Prompt: Reproduce exactly the lines of the material beneath, from the line that contains "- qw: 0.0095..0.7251" to the line that contains "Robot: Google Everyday", both included, and no other lines.

Material for this exercise:
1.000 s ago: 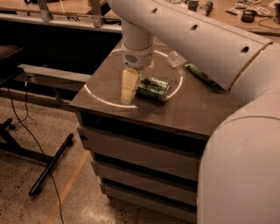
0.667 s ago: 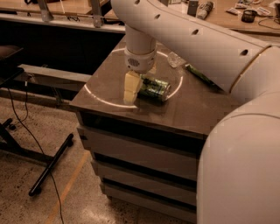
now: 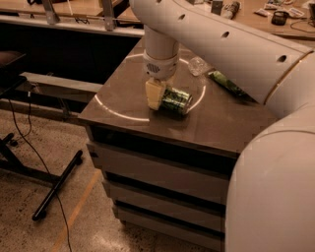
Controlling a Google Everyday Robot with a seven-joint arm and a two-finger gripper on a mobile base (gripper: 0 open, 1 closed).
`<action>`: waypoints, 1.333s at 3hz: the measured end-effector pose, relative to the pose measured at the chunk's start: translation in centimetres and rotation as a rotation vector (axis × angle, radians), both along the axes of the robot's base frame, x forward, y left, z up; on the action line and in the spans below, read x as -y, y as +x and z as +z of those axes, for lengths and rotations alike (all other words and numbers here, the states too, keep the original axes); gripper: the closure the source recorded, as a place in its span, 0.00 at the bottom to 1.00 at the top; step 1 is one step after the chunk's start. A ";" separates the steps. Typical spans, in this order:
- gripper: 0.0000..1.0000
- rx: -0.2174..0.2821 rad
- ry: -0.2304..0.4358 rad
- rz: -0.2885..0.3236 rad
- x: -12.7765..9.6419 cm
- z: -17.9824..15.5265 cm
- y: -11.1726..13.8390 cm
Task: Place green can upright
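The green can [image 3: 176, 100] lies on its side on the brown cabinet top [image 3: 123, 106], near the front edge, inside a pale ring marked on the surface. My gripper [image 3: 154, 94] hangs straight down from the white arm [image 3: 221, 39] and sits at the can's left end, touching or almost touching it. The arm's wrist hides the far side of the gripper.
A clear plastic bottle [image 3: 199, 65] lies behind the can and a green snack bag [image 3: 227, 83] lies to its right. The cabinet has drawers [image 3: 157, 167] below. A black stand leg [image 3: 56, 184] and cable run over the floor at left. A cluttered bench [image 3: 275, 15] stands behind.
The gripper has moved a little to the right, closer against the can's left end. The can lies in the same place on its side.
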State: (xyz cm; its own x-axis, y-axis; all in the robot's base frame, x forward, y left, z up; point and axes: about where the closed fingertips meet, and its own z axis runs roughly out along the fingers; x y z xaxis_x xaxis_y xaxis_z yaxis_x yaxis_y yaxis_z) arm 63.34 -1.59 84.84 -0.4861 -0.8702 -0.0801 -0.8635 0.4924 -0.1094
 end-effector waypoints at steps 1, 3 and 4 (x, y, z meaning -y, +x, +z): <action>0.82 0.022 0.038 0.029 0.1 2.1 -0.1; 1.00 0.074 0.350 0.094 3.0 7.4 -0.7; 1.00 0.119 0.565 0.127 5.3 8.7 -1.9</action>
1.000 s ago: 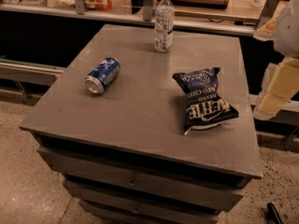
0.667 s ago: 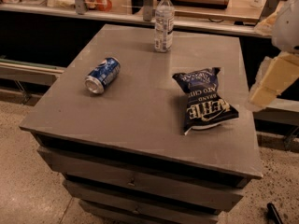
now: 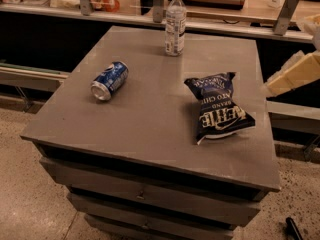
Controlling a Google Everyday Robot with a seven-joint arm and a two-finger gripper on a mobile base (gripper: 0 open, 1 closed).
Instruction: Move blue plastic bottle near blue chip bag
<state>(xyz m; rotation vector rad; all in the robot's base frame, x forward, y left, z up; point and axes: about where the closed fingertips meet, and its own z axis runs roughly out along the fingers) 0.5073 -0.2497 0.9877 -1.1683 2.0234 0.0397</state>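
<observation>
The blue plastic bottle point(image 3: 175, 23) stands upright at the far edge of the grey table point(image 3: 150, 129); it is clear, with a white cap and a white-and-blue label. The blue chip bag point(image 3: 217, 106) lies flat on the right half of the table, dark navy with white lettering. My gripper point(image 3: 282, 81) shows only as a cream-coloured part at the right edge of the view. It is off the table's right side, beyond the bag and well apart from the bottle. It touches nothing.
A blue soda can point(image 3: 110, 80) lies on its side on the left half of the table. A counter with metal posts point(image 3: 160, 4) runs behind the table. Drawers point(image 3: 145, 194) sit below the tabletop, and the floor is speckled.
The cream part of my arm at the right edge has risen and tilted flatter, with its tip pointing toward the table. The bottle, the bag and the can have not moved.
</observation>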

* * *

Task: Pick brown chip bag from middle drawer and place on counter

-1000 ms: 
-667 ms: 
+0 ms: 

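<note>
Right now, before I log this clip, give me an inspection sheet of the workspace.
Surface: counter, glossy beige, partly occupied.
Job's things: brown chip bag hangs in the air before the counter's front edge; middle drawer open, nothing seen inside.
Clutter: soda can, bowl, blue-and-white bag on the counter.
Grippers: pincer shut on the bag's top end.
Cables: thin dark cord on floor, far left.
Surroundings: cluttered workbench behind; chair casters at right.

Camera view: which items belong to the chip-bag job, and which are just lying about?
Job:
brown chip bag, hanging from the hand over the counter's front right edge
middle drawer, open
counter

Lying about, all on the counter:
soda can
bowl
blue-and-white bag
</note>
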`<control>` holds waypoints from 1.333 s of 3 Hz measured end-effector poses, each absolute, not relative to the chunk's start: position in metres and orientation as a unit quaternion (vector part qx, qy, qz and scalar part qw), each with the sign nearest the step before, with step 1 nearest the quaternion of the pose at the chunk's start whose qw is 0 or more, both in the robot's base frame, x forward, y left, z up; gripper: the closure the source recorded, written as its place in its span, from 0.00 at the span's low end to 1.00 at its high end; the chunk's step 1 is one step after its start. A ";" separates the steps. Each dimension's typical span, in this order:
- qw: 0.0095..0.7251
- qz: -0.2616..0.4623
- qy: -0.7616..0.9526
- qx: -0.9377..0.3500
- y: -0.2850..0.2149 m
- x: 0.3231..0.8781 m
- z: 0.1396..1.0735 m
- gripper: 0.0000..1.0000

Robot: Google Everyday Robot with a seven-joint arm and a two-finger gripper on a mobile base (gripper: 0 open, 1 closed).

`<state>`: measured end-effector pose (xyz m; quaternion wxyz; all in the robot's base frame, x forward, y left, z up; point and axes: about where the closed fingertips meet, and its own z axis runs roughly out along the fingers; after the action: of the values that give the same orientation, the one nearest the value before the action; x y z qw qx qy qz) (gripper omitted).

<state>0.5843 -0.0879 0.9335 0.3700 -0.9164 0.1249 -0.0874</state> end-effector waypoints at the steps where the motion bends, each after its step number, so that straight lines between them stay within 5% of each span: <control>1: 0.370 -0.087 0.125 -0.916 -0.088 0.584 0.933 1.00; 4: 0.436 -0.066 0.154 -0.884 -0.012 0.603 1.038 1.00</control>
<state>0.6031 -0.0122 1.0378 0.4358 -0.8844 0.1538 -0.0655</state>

Response box:
- qw: 0.0095..0.7251
- qz: -0.2616..0.4623
- qy: -0.7616..0.9526
- qx: -0.9377..0.3500
- y: -0.2850..0.2149 m
- x: 0.3231..0.8781 m
- z: 0.1396..1.0735 m
- gripper: 0.0000..1.0000

Robot: Google Everyday Robot with a seven-joint arm and a two-finger gripper on a mobile base (gripper: 0 open, 1 closed).

The answer has been fully stated.